> **TASK REQUIREMENTS**
Within the material below, locate the line with "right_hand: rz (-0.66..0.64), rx" and the line with "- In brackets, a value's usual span", then return those two lines and all lines between them, exactly as written.

> **DATA SEGMENT**
----------------

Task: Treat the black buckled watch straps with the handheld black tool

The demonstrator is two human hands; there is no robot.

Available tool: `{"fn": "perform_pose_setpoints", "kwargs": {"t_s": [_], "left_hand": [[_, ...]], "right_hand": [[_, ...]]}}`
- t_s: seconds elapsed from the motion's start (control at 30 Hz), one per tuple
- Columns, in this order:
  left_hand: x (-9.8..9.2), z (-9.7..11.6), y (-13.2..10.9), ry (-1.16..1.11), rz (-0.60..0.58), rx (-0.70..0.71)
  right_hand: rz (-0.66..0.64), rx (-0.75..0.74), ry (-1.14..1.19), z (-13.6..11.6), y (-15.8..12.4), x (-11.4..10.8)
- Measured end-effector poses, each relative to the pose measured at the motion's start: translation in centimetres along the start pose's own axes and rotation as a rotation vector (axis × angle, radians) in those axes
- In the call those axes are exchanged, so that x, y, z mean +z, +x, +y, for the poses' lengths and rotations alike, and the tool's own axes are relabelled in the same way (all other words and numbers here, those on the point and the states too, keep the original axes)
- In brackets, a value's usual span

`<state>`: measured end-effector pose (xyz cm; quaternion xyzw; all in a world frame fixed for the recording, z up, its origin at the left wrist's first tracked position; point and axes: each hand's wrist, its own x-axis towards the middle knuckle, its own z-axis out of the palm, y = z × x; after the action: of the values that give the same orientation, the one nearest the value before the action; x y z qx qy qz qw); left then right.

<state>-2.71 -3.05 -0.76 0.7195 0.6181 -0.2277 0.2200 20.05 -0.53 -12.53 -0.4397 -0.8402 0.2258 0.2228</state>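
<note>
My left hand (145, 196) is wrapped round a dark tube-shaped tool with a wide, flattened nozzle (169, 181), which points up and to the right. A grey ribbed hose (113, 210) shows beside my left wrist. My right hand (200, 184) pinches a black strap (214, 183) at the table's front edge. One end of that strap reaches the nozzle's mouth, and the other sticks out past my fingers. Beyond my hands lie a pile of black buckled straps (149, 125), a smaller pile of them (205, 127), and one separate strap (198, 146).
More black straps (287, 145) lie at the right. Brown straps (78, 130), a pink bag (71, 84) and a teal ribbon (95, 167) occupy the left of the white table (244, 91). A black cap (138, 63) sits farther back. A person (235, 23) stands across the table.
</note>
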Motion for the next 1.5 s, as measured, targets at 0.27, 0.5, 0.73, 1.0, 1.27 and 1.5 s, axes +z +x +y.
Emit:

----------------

> **SOLUTION TO THE EXERCISE**
  right_hand: rz (-0.66..0.64), rx (-0.75..0.74), ry (-1.14..1.19), z (-13.6..11.6), y (-15.8..12.4), x (-11.4..10.8)
- Measured end-effector poses, each relative to the pose measured at the motion's start: translation in centimetres along the start pose's own axes and rotation as a rotation vector (axis × angle, radians) in those axes
- In the call those axes are exchanged, so that x, y, z mean +z, +x, +y, for the poses' lengths and rotations alike, and the tool's own axes are relabelled in the same way (all other words and numbers here, those on the point and the states too, keep the original axes)
- In brackets, a value's usual span

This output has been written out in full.